Let's spin up some EC2 instance with Docker and host the application there. I will use t4g.nano with Amazon Linux 2023. During the boot, user data will install Docker for us. We will also define an IAM role that will allow the instance to be accessed via SSM and read/write to DynamoDB table of our choice. We will also open some HTTP port (such as 8080) in the security group so that we can test our application.

For simplicity, I will not type the whole code for this instance here. Refer to the GitHub repository for complete solution.
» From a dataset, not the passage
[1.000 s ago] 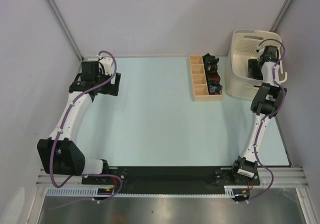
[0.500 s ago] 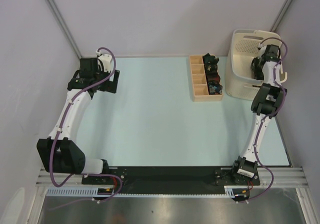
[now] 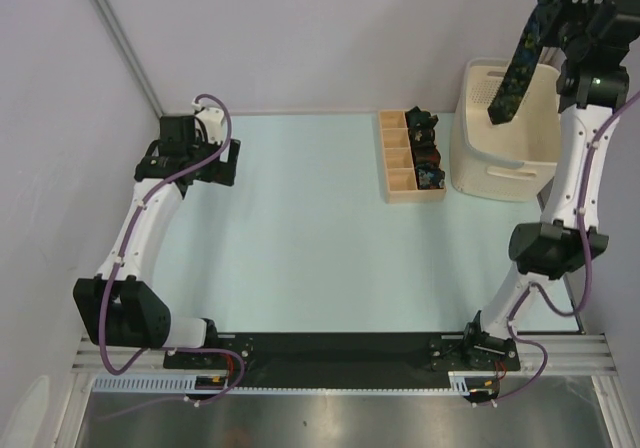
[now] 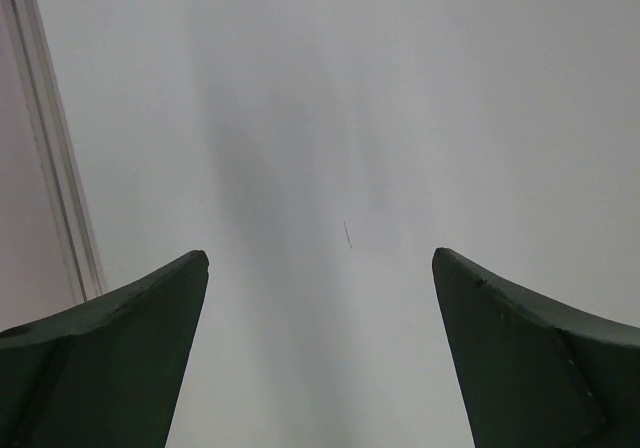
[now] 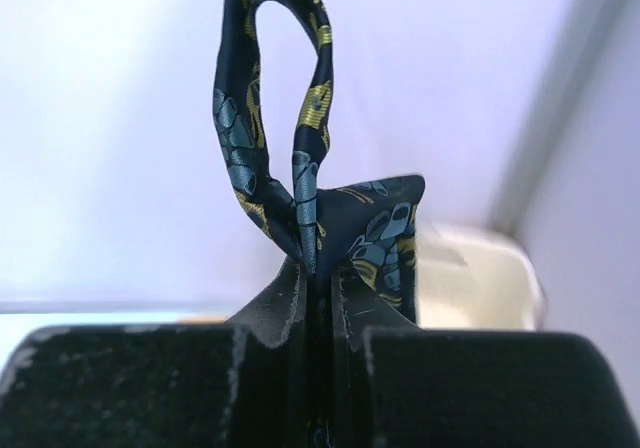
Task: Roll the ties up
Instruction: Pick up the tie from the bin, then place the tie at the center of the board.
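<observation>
- The right gripper (image 5: 318,270) is pinched shut on the navy floral tie (image 3: 512,68). It grips only a thin fold of the cloth, and a short loop stands up past the fingertips.
- The tie hangs free in the air at about 1 o'clock of the worktop (image 3: 320,228). Its lower end dangles above the cream basket (image 3: 505,168) and touches nothing that I can see.
- A thin pinch on smooth fabric may slip, so a quick swing could drop the tie back into the basket or over its rim.
- The hanging tail may sway and snag the basket wall on the way out, or drag across the wooden divided box (image 3: 396,158) at 12 o'clock. That could disturb the coiled ties (image 3: 425,151) in its compartments.
- If the tie lands folded or twisted, it probably needs straightening before it can be rolled.
- The left gripper (image 4: 320,268) is spread wide and holds nothing. It sits at 10 o'clock, well apart from the tie and facing the bare wall, so it cannot catch or steady the tail from there.
</observation>
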Robot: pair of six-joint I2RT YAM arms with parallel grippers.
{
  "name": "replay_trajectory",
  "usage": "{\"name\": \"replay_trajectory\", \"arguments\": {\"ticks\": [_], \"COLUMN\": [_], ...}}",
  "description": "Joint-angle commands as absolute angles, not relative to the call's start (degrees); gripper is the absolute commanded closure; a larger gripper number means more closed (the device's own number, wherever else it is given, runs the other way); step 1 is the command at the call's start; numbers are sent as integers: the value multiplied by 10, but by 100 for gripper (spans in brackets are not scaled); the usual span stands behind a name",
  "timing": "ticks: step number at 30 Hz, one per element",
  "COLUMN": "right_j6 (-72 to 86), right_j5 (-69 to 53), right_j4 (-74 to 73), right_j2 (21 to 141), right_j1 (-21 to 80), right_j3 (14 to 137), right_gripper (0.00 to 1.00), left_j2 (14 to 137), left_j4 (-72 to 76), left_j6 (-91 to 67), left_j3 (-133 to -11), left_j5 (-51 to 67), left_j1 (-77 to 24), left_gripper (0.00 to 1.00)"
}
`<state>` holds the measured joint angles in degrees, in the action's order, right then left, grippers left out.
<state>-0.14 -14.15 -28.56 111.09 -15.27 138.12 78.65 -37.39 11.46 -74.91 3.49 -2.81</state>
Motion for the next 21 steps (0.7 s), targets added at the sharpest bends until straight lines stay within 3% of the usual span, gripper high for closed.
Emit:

data "aws_ssm_parameter" "AL2023" {
  name = "/aws/service/ami-amazon-linux-latest/al2023-ami-kernel-6.1-arm64"
}

resource "aws_instance" "AppInstance" {
  ami                    = data.aws_ssm_parameter.AL2023.value
  instance_type          = "t4g.nano"
  iam_instance_profile   = aws_iam_instance_profile.AppEC2Role.name
  vpc_security_group_ids = [aws_security_group.AppEC2.id]
  user_data              = <<-EOF
  #!/bin/bash
  yum install -y docker
  systemctl enable --now docker
  usermod -aG docker ec2-user
  EOF
  tags = {
    Name = "AppVersion1"
  }
}

After init and apply, you should find it in AWS console on the list of instances. Right-click on it and select Connect. I will be connecting with Session Manager but feel free to use your own method. After you log in run docker version to verify that Docker was installed correctly. Now we have to transfer our application to the instance. You can use scp if you SSH'd into it but there are many ways you can deal with it: S3, vi, SSM parameters, etc. I am old-school nerd and will use cat with <<EOF 🤓. With this method you have to remember to escape $ with \$.

$ sudo su ec2-user
$ cd
$ cat <<EOF > index.py
from fastapi import FastAPI, Cookie, Response
# the file continues...
EOF
$ cat <<EOF > Dockerfile
FROM python:3.11-alpine
# the file continues...
COPY app-\$VERSION/* /app/
EOF
$ cat <<EOF > config.py
...
EOF
$ mkdir -p app-version1 && mv index.py app-version1/ && mv config.py app-version1/

Now it's time to build and run the application. If you use Session Manager, switch to ec2-user with su. We will run the application exposed on port which we set up in our security group to be accessible, in my case it is 8080.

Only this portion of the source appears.